物珍しげに辺りを見渡す老人は、たしかに明らかに無害そうであり、実際ここまでは何もしてこなかったらしい。
はぁ、とリッツはため息をつく。
「とりあえず、もうすぐ日が沈むから一晩だけ村にいてもらうわ」
「!!あ、ありがとうございます!」
そりゃそうだ、そこまで私も鬼畜じゃない
たとえ平和な妖精の森といえど、夜になったら安全の保証はできない。
こちらで管理しきれない、知能の低い魔物は夜になると活性化しだす。
たとえ成体が減り、幾分かマシになったところで危険には変わりない。
もちろん、そんなところで装備も持たない人間が一晩も耐えられるわけがない。
すると、一つの疑問が浮かび上がる。
「ねえねえ」
「あ、はい」
「たしかに言ってたの?」
「な、何がでしょう」
「年齢よ、年齢。80歳を超える人間なんて見たことないし…」
言葉は尻すぼみになる。
6年前の伝染病によって亡くなった生き物は例外なく当時25歳を超えてたものだ。
もちろん、それは人間も例外ではないと聞いている。
「はい、たしかに83歳と…」
「…まあ物事に例外は付き物だしね」
すると、リッツは山下へと近づき、口を開こうとする。
が
「おお、としこさん。よくここまで来れたの」
口元がヒクヒクと引きつり、作り物の笑顔が壊れかける。
「山下さん?私はリッツと申します」
「ほぉ、これはこれはすまんかった。よく似ていたものですからなぁ」
「いえいえ、間違いは誰にもあるものですからね。流石に12回間違えるのは驚きですが」
「最近物忘れがひどくてのぉ」
「ええ、気をつけてくださいね?」
「そうだな、ところでリツコさん」
「リッツです。
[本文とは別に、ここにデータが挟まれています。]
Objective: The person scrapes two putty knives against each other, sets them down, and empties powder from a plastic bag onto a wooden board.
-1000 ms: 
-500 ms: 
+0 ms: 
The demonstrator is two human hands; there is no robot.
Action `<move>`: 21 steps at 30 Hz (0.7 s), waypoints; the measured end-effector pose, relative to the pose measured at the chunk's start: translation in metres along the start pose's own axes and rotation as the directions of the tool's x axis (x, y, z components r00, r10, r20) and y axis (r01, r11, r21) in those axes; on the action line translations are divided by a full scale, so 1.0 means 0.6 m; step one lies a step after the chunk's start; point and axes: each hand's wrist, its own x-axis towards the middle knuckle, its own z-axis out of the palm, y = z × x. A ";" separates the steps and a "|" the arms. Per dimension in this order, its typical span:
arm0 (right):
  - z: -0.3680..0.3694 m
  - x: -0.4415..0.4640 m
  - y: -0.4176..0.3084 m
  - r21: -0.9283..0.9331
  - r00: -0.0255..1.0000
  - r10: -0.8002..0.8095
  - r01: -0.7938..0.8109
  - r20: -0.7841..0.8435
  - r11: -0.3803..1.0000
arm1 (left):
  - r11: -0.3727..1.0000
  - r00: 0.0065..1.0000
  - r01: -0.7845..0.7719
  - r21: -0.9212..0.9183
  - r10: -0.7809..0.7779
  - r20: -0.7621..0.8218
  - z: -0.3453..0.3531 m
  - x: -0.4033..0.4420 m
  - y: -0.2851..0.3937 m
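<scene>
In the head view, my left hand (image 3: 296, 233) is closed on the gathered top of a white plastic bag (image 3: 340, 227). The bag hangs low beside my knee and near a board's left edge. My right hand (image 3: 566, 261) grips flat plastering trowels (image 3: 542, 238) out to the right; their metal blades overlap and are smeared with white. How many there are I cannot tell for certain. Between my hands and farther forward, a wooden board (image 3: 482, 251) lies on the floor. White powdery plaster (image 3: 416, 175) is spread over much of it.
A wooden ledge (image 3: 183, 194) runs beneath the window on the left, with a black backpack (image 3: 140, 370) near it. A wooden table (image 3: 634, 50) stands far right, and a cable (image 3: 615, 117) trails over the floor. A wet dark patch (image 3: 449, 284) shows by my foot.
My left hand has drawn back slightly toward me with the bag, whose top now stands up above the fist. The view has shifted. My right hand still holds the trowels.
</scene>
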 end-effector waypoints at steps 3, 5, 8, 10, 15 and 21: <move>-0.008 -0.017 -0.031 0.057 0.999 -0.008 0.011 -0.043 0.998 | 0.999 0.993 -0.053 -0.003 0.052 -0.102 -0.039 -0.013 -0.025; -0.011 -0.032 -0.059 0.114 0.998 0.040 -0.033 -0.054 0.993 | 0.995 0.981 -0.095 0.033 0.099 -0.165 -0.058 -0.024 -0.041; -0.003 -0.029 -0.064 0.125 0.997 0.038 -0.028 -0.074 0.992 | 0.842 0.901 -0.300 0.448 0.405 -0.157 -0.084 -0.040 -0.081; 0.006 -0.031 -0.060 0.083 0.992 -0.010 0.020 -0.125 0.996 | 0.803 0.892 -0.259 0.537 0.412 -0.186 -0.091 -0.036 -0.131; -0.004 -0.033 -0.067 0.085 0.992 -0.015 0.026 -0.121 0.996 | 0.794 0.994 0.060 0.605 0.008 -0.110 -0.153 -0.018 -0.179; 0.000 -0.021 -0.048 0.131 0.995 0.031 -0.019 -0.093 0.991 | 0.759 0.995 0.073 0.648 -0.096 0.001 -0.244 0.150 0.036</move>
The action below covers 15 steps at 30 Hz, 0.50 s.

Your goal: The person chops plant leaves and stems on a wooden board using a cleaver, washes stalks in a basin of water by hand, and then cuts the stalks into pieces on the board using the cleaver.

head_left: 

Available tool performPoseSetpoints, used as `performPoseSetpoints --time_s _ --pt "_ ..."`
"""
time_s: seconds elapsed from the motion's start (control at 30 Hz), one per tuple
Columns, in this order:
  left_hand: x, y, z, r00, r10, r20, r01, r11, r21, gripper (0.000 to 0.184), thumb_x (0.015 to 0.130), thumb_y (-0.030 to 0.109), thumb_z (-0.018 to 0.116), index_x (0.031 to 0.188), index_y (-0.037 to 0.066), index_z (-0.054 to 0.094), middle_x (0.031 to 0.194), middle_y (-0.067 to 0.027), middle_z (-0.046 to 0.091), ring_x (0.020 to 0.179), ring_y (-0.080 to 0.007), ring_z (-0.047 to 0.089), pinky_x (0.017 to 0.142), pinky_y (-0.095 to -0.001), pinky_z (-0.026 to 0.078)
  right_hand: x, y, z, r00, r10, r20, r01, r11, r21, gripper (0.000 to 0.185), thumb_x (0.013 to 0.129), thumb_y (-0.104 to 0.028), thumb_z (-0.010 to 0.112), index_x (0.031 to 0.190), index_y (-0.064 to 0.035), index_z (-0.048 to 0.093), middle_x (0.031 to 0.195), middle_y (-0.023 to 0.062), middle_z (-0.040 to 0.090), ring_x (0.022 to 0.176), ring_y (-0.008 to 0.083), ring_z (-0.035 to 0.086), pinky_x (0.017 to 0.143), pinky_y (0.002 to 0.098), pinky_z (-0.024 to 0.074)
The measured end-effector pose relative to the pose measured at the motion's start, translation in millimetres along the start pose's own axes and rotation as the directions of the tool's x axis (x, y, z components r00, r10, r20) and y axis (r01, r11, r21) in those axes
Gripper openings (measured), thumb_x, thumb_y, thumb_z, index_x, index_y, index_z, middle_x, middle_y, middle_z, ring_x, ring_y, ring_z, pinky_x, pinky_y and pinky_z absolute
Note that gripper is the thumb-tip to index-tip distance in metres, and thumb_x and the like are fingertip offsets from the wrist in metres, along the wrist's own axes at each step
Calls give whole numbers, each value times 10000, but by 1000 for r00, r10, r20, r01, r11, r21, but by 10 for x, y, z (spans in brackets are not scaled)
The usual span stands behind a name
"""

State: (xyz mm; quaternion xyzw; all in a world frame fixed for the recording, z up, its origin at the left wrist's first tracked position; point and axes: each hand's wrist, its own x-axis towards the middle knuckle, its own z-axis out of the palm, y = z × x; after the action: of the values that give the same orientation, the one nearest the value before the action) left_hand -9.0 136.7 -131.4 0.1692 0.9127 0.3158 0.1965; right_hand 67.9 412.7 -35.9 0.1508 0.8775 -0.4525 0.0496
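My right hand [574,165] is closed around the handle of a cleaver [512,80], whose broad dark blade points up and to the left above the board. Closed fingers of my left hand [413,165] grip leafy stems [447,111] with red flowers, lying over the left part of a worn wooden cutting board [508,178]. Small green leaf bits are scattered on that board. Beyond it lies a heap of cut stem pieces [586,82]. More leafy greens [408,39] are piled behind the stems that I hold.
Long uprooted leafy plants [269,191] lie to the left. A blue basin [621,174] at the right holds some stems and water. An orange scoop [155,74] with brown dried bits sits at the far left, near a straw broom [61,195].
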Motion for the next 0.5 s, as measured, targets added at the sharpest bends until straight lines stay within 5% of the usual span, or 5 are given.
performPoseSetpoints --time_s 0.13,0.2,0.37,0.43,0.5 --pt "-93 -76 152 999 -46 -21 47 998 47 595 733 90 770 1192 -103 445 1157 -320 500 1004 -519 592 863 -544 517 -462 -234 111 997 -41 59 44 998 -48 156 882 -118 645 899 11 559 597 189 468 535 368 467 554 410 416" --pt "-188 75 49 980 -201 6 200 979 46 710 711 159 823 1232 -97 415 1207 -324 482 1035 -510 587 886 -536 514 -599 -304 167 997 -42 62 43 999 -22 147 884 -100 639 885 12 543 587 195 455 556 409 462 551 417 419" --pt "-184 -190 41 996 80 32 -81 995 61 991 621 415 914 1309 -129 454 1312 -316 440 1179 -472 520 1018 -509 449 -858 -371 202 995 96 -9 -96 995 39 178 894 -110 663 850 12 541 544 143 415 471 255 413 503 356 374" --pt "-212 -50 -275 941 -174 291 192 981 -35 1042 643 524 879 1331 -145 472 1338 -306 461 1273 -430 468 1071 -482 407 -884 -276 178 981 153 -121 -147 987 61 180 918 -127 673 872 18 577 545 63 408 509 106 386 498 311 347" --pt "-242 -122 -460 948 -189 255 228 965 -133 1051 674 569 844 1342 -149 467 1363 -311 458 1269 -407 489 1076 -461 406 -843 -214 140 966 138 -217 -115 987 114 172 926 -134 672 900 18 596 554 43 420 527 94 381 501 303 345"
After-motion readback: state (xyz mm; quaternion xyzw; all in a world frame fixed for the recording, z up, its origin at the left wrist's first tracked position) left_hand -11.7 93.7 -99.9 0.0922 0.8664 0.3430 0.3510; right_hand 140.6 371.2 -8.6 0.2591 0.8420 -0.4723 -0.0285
その間違え方は24回目ですよ?」
「そうか、そうか………」
「木彫りの像に私の名前を呼びかけることはできませんよ、ありませんので」
「………」
すると山下の周囲に淡い緑色の光が再び現れ、消える。
ボーッとした山下はリッツを見てハッとする。
「としこさん!!」
「リッツだっつってんだろ!!!」
飛びかかろうとするリッツをルイが懸命に押さえつけるが、その力は凄まじく、妖精王の執務室がいつにも増して大きく揺れていた。